Interesting podcast about a travel-web site

Posted by Ian Holsman Thu, 23 Feb 2006 13:43:00 GMT

Just listening to this podcast

where David Clarke from Webjet was interviewed. What I found interesting from this his thoughts about the industry:

  • webjet is aiming to disintermediate the plane flight, so that you don’t care which plane airline you take to a destination, and might have a return flight on a different airline.
  • People are not ‘loyal’ to a carrier. He belives that people just see a plane a transport mechanism, and couldn’t care less which airline it is.
  • Whoose customer is it anyway. He belives that the customer is his (the travel agent), not the airlines. and that he is starting to ‘compete’ with the airlines for the customer itself.

I found all this topical, since Singapore airlines just got denied access to the Syd->LAX route

So while I do agree with some of the points, I don’t think the airlines do, and I’m not sure he will succeed.

Posted in  | Tags  | no comments | no trackbacks

credible threats

Posted by Ian Holsman Thu, 15 Dec 2005 13:10:00 GMT

Singapore airlines is petitioning the government of australia to allow it to fly between the US and Australia, making it the 3rd carrier to do so. Having have to pay the highway robbery they call a price several times, I’m interested in seeing the outcome of this

I see Qantas are using interesting tactics.

  1. The promise of lower prices.. This is similar to me promising to give up smoking. While I might have the best intentions now when the pressure is on, as soon as people forget I’ll be outside the office lighting up again.

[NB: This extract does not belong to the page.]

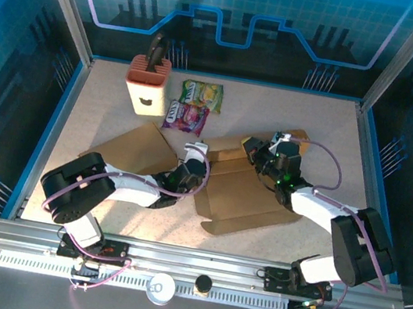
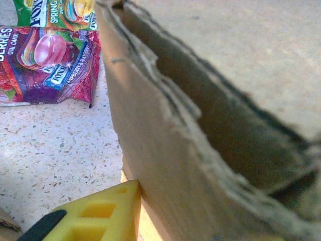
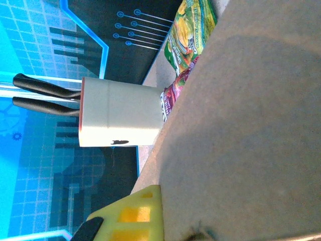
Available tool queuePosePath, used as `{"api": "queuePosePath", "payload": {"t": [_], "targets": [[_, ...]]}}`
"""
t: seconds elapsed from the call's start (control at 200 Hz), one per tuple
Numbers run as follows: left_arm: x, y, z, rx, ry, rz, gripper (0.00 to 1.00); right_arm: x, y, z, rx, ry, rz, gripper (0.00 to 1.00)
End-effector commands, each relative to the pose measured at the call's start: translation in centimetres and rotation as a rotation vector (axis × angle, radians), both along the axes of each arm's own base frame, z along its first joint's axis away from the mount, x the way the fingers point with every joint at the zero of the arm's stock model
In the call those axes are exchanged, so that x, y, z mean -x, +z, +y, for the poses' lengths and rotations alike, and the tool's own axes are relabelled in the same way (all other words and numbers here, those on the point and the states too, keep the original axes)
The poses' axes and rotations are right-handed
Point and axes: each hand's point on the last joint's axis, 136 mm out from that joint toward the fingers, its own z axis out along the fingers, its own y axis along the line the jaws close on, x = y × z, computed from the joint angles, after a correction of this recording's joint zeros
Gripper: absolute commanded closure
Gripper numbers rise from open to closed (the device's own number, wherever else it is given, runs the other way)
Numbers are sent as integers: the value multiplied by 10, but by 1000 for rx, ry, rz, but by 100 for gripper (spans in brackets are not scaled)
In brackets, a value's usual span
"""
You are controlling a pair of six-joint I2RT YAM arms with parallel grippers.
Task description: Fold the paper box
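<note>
The paper box point(image 1: 243, 196) lies opened out in the middle of the bench point(image 1: 100, 101). Its long axis runs left to right, with the right end angled toward the far side. My right gripper point(image 1: 255, 148) is clenched on a panel at its far edge, and my left gripper point(image 1: 193, 152) meets a raised flap, though I cannot tell whether it pinches.

Table point(image 1: 103, 106) was a speckled beige slab with a blue rim, taking up the middle of the top view. Flattened brown paper box point(image 1: 254, 202) lay on it centre to lower right, with one flap spread out to centre left. Knife block point(image 1: 146, 85), white with an orange top and black handles, stood upright at upper left. Green candy bag point(image 1: 202, 93) lay flat just right of the block. Purple candy bag point(image 1: 186, 117) lay right below the green one, overlapping its lower edge and close to the box's upper edge.
</note>
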Motion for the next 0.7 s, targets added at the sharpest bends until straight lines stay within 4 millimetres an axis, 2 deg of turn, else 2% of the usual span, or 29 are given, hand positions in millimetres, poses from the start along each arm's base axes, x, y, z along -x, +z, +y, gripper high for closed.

  2. $10 billion in new planes (in 3yrs) + new jobs. An Increase in capacity will put downward pressure on prices (they need bums on seats). But there is nothing saying (and no way to enforce) that they will use these new planes on that route, and that the overall number of passengers per week will change. And for all we know they might build out the planes as ‘luxury’ models keeping the prices constant and putting extra features to justify it.

  3. The upgrades are probably going to take place anyway. For all we know, they are going to spend the money and create the jobs REGARDLESS of what the decision is.

  4. Getting their version of ‘jetblue’ to grab the cheap seats. Personally I like this option. It will give the vactioneer a cheap way to get to their destination, but it will do nothing for the business traveller, and may infact raise the price for him as qantas now can differentiate by plane type as well.

  5. Qantas is a public entity, not a government organisation. How does it benefit the Australian public? (not the shareholders)

So for these 5 reasons I think Singapore airlines should be allowed to fly the route, and Qantas did this to itself by charging ‘what the market will bear’ for so long. If it wasn’t trying to milk the line for so long Singapore Airlines probably wouldn’t have thought to enter the market.